The agency says claims of excessive airport and FBO fees aren’t supported by the facts
FAA finds AOPA provided inadequate proof
Economics and Accounting NOT FAA strengths
LESSON: more proactive action
Late last summer, AOPA’s General Counsel, Ken Mead, filed an FAA Part 13 Complaint against Signature Flight Support alleging that the company’s FBOs and the sponsors from which they were authorized to operate the airports
Failed to “guard against potential monopolistic behavior at airports and prohibit, through grant assurances, the unreasonable and discriminatory pricing for aeronautical facilities and services.” Actually, the target is Signature Aviation, which coincidentally owns the sole FBO at each of the airfields at issue and which AOPA avers that the company “controls all the ramp space available for transient operators to park, is the only fuel provider, and thus possesses a monopoly position and significant power over access to a public AIRPORT.”
The Frederick, MD general aviation advocate withdrew one of its pleading against Waukegan National Airport in Illinois after that facility opened a free transient tiedown area and worked with the FBO to reduce the price of self-service avgas.
What should have not been a surprise to Counsel Mead, who was the Inspector General at the DOT and in that position reviewed the FAA, the FAA’s Southern Region Airport Compliance Specialist, Ms.
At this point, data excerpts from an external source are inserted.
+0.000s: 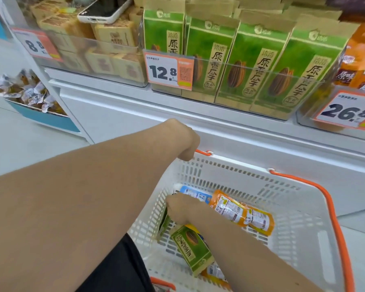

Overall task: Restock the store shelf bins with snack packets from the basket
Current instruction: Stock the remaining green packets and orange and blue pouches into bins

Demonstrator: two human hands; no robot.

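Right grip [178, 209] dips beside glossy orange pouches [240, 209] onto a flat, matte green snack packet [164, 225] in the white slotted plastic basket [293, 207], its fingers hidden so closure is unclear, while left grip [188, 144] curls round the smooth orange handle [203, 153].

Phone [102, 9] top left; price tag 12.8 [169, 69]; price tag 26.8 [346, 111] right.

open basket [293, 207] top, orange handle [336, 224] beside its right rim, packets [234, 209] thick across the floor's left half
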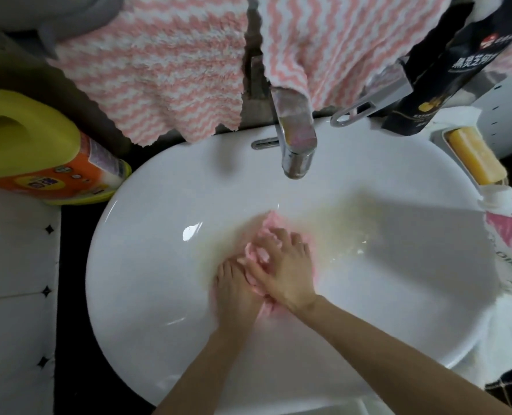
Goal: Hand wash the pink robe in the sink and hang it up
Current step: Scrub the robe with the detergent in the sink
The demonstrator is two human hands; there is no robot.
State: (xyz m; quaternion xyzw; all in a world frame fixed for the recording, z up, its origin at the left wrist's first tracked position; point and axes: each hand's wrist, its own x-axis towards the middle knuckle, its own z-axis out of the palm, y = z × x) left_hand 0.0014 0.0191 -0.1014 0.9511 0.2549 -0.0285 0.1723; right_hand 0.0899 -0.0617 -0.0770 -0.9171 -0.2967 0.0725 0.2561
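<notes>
Your right hand [281,271] lies on top, its fingers [293,238] bent narrow and dug into the pink robe [268,226], with folds of fabric showing between them. Your left hand [236,292] sits just beside and partly beneath it, gripping the same bundle; its fingertips are hidden under the right hand, so their exact spread cannot be read. The robe is bunched directly under both palms, touching them. Its long axis runs from beneath your wrists out past the fingertips toward the faucet [296,139]. Most of the free fabric lies beyond the right fingertips, so the right hand is nearer for the next stroke or regrip. Cloudy shallow water surrounds the fingers at the bottom of the sink [158,265]. No stream is visible from the spout. Judged from this, the scrubbing step is in hand; wringing and hanging remain. Well outward of the left hand stands a yellow detergent bottle [39,154]. Outward of the right hand lies a soap bar [473,157]. Beyond the faucet hang striped towels [158,70].
</notes>
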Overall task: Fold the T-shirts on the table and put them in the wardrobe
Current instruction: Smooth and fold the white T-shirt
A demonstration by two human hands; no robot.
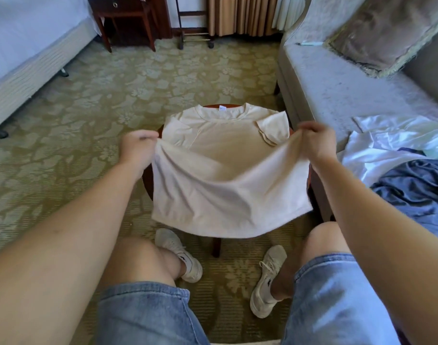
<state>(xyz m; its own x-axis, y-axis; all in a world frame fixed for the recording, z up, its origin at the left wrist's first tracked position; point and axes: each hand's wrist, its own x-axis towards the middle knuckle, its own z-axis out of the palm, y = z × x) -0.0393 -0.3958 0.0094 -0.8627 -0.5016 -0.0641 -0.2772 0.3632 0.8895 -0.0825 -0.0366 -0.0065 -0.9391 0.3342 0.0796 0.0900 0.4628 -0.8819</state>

Heather A. Haney, turned down AOPA’s complaint as it applies to the Greater Asheville Regional Airport Authority (GRAA).
[front and back page of the letter]
The first thing that AOPA did not take into account is that the agency’s primary mission is SAFETY. Pose a complex engineering question, the FAA will do well. But economics and accounting are not the critical skills for its work. The quant jocks over at OMB, in particular, have been known to reject the calculations offered by the FAA’s number people. The OIG, too, has differed with the analysis of various mathematically-based determinations.
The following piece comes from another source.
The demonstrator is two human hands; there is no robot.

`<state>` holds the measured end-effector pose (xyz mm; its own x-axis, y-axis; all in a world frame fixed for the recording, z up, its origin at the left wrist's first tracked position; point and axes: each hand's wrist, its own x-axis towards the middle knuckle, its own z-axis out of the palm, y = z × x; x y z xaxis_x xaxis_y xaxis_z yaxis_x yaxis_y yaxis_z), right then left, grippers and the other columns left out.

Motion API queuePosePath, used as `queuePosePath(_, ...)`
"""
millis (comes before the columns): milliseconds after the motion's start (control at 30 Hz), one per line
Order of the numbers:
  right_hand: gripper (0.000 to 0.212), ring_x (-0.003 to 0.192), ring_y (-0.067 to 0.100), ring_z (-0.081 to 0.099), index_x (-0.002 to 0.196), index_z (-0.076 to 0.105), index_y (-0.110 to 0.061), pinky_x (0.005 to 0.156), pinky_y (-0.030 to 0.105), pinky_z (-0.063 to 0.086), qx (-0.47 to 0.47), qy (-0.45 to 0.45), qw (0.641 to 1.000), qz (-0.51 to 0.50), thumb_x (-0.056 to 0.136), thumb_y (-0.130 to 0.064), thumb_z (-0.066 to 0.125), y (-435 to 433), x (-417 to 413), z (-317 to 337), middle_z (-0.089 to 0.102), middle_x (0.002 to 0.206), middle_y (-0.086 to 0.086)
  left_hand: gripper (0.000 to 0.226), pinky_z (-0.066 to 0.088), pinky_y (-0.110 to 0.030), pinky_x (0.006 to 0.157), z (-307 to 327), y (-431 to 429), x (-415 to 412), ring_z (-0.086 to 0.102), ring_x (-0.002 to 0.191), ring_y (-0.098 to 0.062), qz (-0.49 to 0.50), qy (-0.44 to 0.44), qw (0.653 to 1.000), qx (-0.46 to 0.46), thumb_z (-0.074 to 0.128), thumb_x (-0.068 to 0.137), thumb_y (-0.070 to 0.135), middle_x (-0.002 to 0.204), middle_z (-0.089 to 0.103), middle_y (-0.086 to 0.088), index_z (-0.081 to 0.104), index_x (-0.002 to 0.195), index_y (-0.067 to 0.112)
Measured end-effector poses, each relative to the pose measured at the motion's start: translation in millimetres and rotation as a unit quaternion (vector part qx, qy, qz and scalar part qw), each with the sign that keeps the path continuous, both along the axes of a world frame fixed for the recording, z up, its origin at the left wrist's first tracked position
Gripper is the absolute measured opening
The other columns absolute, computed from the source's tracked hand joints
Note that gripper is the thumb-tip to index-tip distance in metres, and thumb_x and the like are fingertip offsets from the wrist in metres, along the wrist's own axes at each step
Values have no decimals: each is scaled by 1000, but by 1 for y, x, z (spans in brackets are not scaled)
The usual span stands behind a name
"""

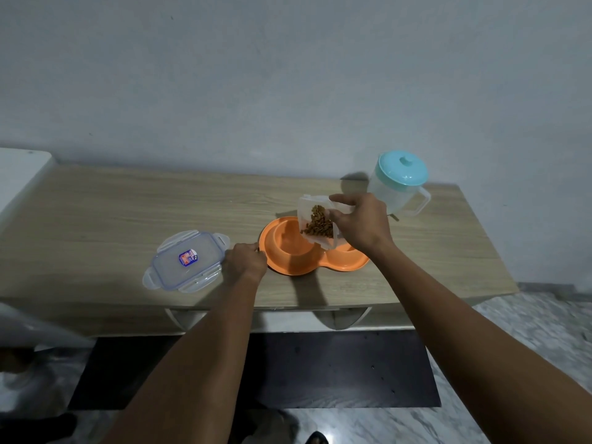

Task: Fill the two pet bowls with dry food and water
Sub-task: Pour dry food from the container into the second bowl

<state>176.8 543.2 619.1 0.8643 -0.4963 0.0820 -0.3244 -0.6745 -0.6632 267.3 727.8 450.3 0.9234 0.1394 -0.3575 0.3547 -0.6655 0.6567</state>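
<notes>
Before me, a plain pale grey-blue wall [288, 75] rises behind the light wood-grain bench [112, 203]. A white rounded unit [19, 174] stands at my far left. Below, the grey-veined marble floor [528, 331] carries a dark rectangular mat [320, 370]; light glints off the floor near the lower edge.
</notes>
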Motion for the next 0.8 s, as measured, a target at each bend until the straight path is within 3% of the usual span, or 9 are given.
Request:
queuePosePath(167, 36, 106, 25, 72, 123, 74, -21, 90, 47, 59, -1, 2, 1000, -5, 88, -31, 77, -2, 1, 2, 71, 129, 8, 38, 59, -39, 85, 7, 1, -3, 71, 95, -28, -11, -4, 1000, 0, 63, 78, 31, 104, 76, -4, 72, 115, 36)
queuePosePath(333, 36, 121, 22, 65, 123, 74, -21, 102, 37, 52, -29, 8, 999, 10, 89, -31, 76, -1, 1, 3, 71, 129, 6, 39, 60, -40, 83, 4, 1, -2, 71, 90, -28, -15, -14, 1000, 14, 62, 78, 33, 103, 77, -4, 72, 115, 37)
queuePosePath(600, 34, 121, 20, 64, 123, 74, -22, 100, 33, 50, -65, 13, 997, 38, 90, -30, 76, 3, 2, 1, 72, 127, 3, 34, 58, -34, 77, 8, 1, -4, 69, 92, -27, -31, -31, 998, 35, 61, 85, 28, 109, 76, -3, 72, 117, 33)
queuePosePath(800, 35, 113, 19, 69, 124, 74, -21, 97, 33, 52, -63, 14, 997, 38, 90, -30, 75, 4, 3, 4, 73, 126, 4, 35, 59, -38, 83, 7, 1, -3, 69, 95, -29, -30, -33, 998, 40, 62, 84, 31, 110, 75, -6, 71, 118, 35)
The lesson from that agency trait? If one is arguing that a service is priced over real costs, it is inadequate to make the allegation without an impressive set of the FBOs’ expenses. The Southern Region pointed out that the burden of proof was on AOPA and in the absence of a bunch of audits or forensic estimations of how “egregious” Signature’s prices were, it was easy to dismiss the complaint.
Anyone, who has followed the FAA’s track record in airport economics, would predict that in the absence of incredibly compelling evidence, the regulator tends to defer to the regulated business practices. Why? Because a determination of an unduly discriminatory or unreasonable rates would necessitate that the inhouse staff would have to set what the discriminatory or unreasonable number was. Rate-regulating has been a lost aviation governmental talent since 1978.
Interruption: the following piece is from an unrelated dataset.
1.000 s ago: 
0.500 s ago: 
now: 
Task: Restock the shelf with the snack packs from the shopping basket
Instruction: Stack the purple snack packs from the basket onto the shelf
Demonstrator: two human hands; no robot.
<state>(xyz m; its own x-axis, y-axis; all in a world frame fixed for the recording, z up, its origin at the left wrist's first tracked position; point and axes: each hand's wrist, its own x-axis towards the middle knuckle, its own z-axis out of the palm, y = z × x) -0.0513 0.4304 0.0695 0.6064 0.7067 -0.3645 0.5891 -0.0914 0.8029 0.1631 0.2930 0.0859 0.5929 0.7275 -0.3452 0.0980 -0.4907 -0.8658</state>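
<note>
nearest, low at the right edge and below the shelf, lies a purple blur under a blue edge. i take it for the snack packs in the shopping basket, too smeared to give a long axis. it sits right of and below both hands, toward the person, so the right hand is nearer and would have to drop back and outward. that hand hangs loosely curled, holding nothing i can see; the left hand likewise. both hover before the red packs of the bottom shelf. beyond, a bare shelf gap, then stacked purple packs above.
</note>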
Unless AOPA is going to appeal the opinion of a first level airport specialist (there are at least 3 more tiers of review available, each with higher levels of experience and judgment), the lesson of Ashville is that in the future one should participate in the drafting of the Airport Authority’s RFP or better yet when it established its Minimum Standards. Those documents set potential barriers to entry—large Taj Mahal terminals, hangars for big enough for a B-747, required repair capabilities (MRI machine for used parts), more tie-downs than needed for the next 50 years, etc. The defense of the Ashville FBO was able to cite these expenses because they were buried in documents set by the airport authority.
AOPA has an unequalled airport network and its representatives should appear at their airport authorities to assures that the terms and criteria embedded in the Minimum Conditions and RFPs are relevant to the association’s needs. That is a far more proactive and positive tactic than filing Part 13 complaints.